To do - Below is a block of entries; repeat exactly the lines starting at the line that contains "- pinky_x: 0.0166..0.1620" and ending at the line that contains "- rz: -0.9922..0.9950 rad", both included.

--- Provided data ---

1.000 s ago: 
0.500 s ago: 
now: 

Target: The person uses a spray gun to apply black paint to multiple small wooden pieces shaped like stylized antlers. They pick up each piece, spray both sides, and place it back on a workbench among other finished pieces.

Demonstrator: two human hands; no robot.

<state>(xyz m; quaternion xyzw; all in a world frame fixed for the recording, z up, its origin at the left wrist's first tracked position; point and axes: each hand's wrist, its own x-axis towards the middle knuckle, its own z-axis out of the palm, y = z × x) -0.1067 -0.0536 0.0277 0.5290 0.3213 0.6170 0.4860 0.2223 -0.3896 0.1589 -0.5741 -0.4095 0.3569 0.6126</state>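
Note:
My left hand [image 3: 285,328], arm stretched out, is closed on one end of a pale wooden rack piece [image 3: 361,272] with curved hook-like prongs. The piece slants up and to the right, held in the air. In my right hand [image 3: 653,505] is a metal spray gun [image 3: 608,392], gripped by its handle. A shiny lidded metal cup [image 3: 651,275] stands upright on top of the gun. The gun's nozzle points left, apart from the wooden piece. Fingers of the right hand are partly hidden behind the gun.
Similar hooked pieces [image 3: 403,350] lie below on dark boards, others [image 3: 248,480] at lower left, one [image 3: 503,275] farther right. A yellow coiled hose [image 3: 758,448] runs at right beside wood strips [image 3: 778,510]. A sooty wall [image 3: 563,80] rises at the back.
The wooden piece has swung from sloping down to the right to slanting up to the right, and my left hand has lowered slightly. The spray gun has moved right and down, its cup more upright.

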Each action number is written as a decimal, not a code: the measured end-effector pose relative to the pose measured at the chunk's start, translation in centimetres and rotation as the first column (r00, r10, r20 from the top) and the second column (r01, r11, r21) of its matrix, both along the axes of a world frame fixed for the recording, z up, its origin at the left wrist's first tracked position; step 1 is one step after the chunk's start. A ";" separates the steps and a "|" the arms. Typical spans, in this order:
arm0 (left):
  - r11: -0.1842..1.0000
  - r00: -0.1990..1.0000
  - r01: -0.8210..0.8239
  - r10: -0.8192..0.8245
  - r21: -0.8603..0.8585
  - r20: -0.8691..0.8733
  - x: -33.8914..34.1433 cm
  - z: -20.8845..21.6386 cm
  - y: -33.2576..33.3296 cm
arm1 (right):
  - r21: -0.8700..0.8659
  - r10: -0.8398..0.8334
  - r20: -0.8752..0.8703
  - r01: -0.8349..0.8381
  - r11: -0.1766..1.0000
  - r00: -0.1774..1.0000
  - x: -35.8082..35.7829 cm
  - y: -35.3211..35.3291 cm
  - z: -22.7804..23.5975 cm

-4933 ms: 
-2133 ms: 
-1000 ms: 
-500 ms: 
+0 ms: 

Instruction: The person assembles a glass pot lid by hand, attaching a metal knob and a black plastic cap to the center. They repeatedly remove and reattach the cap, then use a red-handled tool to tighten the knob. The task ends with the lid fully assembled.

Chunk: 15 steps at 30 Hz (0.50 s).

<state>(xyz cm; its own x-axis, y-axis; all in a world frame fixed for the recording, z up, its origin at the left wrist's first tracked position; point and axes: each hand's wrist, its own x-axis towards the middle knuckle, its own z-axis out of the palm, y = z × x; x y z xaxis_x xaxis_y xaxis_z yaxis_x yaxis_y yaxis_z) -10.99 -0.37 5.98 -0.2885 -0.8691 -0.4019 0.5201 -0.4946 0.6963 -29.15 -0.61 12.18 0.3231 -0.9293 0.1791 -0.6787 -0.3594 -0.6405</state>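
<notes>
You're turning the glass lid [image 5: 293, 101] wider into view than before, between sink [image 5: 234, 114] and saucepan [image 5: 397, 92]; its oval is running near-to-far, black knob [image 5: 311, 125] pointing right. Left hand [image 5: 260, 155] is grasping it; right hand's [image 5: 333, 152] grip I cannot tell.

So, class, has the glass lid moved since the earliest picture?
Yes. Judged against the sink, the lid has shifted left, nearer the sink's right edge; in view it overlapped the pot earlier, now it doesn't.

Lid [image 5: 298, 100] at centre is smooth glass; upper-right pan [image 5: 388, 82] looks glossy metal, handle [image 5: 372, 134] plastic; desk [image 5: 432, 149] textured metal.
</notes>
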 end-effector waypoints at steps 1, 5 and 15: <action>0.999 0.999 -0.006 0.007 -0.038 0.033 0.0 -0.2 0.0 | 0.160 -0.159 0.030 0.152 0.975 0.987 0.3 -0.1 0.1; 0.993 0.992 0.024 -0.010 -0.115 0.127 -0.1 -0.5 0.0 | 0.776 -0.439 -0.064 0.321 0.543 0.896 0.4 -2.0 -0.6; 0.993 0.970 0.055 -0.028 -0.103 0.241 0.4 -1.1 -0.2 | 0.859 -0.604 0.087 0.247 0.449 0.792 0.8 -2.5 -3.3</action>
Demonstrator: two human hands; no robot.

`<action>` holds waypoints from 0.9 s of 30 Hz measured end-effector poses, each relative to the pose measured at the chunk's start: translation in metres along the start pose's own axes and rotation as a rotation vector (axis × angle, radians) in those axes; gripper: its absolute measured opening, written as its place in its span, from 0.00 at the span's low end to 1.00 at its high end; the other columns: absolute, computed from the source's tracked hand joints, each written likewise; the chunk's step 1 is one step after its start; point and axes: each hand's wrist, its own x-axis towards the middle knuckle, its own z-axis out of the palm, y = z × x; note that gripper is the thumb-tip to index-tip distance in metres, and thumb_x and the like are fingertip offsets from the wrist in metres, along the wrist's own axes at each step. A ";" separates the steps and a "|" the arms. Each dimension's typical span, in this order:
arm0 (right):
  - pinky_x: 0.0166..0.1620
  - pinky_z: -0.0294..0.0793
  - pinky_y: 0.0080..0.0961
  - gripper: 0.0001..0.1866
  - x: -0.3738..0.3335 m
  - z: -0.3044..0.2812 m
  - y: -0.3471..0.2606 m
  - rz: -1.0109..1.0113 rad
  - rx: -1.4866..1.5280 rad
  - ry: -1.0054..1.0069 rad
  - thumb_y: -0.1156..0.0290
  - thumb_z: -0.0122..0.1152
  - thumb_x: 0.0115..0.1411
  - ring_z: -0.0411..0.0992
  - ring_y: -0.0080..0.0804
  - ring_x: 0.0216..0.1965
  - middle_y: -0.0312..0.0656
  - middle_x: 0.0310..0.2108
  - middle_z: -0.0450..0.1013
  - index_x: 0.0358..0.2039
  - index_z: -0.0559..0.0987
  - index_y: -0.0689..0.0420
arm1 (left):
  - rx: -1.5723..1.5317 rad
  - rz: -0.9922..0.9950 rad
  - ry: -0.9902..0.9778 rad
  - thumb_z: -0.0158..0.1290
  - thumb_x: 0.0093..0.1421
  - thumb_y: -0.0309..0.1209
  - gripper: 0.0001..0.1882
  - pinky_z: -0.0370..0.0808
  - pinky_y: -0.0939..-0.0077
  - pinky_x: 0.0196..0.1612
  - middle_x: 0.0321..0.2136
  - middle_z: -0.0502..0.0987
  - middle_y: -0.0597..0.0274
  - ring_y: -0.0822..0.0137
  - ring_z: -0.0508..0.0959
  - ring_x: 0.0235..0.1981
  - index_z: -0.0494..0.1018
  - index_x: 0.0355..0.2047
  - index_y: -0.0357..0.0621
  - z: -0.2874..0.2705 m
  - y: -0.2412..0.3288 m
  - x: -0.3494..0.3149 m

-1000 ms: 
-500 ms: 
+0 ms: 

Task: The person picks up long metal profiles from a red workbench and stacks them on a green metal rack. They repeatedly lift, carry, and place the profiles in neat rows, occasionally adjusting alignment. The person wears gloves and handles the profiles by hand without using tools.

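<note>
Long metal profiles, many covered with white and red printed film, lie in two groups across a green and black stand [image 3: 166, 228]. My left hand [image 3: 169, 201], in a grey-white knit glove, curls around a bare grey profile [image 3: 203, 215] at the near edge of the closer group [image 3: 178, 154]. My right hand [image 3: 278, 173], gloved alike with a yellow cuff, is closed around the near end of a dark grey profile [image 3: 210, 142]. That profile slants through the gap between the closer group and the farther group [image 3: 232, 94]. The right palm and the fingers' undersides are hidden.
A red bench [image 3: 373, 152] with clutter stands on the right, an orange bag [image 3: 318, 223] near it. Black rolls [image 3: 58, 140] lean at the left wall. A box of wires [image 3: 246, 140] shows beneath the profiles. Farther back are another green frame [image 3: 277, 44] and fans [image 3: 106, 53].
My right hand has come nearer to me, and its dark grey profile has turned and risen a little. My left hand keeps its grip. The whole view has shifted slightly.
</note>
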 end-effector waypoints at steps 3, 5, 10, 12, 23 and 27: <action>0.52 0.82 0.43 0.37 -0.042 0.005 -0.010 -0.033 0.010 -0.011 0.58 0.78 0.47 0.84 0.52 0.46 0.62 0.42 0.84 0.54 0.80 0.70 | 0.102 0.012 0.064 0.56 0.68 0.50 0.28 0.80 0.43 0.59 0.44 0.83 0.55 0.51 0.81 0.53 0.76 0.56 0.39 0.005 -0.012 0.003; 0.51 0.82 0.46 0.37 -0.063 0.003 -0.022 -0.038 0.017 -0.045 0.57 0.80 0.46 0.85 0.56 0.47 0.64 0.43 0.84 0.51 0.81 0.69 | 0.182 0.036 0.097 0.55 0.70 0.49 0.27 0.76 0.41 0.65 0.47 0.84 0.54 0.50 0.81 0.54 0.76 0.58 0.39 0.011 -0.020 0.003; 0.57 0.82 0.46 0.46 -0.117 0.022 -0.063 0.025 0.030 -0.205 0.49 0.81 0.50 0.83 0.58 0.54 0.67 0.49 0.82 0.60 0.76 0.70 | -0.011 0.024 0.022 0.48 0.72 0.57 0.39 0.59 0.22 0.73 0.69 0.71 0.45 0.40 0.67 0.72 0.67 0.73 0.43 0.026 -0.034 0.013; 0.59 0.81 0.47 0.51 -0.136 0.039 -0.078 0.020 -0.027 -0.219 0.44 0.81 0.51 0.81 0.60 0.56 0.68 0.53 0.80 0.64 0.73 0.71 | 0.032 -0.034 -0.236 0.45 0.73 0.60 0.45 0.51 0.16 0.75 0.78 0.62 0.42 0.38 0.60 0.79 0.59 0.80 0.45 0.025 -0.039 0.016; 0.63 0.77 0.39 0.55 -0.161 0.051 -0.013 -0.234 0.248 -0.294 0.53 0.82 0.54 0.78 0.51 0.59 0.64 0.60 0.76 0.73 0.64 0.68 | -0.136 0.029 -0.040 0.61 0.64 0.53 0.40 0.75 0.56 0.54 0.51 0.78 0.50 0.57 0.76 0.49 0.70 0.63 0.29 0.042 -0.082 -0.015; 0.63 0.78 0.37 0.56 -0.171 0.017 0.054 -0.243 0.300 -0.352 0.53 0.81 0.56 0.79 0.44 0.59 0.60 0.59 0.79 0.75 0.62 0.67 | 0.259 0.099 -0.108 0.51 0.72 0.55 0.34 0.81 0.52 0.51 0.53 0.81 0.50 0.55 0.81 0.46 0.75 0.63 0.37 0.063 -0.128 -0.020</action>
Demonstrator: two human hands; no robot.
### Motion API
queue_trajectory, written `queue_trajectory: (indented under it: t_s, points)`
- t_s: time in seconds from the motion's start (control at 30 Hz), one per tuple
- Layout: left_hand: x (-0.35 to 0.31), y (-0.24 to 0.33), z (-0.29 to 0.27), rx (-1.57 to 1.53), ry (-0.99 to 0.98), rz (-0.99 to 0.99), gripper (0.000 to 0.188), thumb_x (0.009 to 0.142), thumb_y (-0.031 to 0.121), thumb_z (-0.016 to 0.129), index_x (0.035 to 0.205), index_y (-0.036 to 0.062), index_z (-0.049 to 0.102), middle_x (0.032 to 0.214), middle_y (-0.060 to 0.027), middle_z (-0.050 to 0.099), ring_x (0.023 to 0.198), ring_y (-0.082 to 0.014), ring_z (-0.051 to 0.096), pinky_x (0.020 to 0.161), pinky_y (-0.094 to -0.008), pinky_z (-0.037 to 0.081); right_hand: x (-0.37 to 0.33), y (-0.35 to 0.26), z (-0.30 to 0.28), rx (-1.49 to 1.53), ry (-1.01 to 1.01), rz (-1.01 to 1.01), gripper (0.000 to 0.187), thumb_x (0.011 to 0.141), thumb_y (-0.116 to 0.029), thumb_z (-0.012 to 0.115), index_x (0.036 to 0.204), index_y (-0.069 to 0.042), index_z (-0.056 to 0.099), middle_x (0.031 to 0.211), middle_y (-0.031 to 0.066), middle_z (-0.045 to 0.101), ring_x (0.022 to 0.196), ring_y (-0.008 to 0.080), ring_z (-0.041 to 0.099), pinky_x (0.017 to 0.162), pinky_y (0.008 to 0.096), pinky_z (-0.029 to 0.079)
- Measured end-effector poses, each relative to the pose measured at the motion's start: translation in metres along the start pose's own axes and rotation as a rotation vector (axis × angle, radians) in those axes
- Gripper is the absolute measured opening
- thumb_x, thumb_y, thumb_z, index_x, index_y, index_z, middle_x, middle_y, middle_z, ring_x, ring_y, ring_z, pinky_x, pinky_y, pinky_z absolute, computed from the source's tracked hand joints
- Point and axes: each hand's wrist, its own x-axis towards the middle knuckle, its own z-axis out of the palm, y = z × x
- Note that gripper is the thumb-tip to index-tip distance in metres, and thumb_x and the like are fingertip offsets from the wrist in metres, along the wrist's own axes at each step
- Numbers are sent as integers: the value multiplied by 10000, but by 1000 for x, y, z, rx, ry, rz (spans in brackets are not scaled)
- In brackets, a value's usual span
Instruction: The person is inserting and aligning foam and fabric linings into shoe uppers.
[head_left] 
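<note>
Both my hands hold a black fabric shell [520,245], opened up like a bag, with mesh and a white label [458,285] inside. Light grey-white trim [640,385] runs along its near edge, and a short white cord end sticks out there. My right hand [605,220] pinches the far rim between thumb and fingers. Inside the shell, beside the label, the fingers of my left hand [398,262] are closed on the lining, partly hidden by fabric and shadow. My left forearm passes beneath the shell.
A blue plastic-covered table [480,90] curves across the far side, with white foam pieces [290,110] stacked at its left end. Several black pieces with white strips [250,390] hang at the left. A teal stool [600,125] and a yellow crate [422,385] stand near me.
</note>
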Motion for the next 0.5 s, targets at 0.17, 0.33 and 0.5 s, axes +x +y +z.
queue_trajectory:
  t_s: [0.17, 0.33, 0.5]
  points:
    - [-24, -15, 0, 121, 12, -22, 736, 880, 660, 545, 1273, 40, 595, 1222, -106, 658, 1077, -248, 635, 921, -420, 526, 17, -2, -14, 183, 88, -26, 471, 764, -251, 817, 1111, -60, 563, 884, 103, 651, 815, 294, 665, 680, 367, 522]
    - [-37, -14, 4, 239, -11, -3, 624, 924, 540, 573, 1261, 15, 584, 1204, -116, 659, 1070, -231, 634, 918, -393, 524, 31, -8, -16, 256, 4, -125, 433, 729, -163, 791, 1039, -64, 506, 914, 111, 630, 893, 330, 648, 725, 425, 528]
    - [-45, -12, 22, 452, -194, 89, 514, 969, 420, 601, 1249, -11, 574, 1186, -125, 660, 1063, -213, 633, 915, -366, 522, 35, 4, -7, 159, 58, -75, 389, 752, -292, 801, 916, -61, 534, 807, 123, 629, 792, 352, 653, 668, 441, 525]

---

Solution to this task -
  - pinky_x: 0.0166..0.1620
  - pinky_z: -0.0294..0.0793
  - pinky_y: 0.0080..0.0961
  - gripper: 0.0001..0.1866
  - x: -0.3738..0.3335 m
  - z: -0.3044..0.2812 m
  - y: -0.3471..0.2606 m
  - rz: -1.0109..1.0113 rad
  - rx: -1.4866..1.5280 rad
  - ry: -1.0054..1.0069 rad
  - thumb_y: -0.1156..0.0290
  - thumb_z: -0.0122..0.1152
  - thumb_x: 0.0115..0.1411
  - ring_z: -0.0411..0.0992
  - ring_y: -0.0080..0.0804
  - ring_x: 0.0216..0.1965
  - middle_y: -0.0312..0.0656
  - middle_x: 0.0310..0.2108
  - middle_z: -0.0450..0.1013
  - index_x: 0.0358..0.2039
  - index_z: -0.0559..0.0987
  - index_y: -0.0689..0.0420
arm1 (left):
  - rx: -1.5723..1.5317 rad
  - rz: -0.9922..0.9950 rad

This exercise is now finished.